## Your assignment
Beginning with the first line below, please repeat the material exactly, ending with the line that includes "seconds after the".

## Input data
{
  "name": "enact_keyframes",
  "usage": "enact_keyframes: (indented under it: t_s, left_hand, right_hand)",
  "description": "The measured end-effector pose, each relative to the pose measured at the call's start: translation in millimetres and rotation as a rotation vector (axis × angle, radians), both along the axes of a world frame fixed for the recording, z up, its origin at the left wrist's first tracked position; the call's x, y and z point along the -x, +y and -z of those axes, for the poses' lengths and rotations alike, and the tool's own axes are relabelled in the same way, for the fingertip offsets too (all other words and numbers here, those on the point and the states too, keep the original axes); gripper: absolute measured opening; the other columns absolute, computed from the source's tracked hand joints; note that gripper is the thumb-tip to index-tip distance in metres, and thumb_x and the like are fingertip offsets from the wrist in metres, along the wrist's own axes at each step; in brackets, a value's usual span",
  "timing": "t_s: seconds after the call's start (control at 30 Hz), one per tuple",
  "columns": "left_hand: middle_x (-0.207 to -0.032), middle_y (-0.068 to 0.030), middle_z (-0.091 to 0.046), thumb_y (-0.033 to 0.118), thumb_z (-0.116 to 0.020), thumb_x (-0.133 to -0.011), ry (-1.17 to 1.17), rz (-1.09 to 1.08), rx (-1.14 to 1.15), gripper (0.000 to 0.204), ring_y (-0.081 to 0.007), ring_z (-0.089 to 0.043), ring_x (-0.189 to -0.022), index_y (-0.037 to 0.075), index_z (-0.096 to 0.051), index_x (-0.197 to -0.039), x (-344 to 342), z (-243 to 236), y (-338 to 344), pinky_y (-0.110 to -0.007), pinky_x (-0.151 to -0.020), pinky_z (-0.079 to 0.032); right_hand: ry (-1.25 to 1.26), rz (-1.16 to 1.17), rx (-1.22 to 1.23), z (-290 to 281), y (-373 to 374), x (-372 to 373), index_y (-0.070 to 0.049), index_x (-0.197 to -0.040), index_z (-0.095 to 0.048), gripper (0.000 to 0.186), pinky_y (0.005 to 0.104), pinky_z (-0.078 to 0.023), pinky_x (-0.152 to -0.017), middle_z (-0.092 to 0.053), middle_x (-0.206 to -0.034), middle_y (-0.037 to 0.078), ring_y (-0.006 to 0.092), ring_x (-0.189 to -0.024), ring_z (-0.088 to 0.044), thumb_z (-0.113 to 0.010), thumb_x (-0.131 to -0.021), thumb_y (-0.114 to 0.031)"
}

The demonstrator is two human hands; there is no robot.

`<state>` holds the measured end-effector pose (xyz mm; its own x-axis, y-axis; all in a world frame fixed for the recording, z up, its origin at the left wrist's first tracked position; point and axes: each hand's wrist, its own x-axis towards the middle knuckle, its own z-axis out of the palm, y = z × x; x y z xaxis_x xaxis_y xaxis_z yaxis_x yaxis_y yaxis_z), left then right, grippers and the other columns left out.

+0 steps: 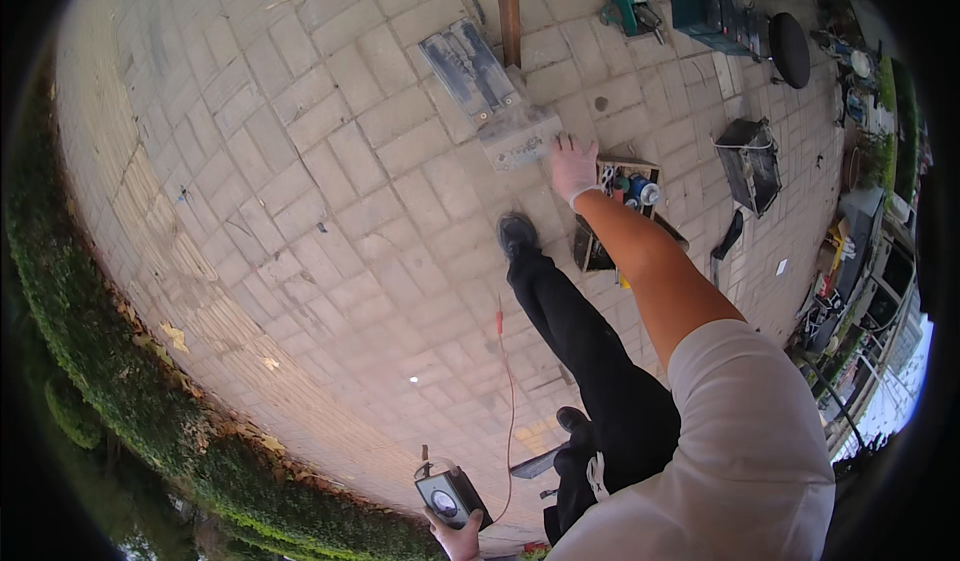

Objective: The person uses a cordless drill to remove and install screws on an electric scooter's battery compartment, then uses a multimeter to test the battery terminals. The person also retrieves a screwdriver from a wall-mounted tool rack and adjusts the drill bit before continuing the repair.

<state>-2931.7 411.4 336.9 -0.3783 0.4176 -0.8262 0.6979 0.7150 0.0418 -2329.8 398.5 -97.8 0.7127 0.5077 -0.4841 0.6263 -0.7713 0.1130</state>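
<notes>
My right hand (574, 167), in a pale thin glove, reaches out with its fingers extended against the edge of a dusty grey box-shaped block (522, 138). Against that block's far side lies a dark rectangular battery (466, 69) with two terminals showing. Low in the picture, my left hand (458, 538), also gloved, is closed round a handheld battery tester (450, 497) with a round dial and a metal prong on top. From the tester a red cable (510, 401) runs over the paving to a red-handled probe (499, 322), its thin tip pointing away from me.
An open tray of cans and tools (640, 189) sits right of my right hand. Farther right are a black crate (750, 166), a round stool (790, 51) and a green case (697, 6). A brown post (508, 11) stands behind the battery; a hedge (100, 331) borders the left.
</notes>
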Motion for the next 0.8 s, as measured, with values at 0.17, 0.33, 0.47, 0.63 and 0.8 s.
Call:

## Completed task
{
  "name": "enact_keyframes",
  "usage": "enact_keyframes: (indented under it: t_s, left_hand, right_hand)",
  "description": "The measured end-effector pose, each relative to the pose measured at the call's start: translation in millimetres and rotation as a rotation vector (axis × angle, radians), both along the axes of a world frame fixed for the recording, z up, its origin at the left wrist's first tracked position; the call's x, y and z point along the -x, +y and -z of those axes, for the poses' lengths and rotations alike, and the tool's own axes are relabelled in the same way, for the fingertip offsets too (all other words and numbers here, those on the point and the states too, keep the original axes); gripper: absolute measured opening; the other columns absolute, computed from the source's tracked hand joints; note that gripper is the thumb-tip to index-tip distance in metres, and thumb_x and the like are fingertip offsets from the wrist in metres, along the wrist's own axes at each step; in brackets, a value's usual span",
  "timing": "t_s: seconds after the call's start (control at 30 Hz), one per tuple",

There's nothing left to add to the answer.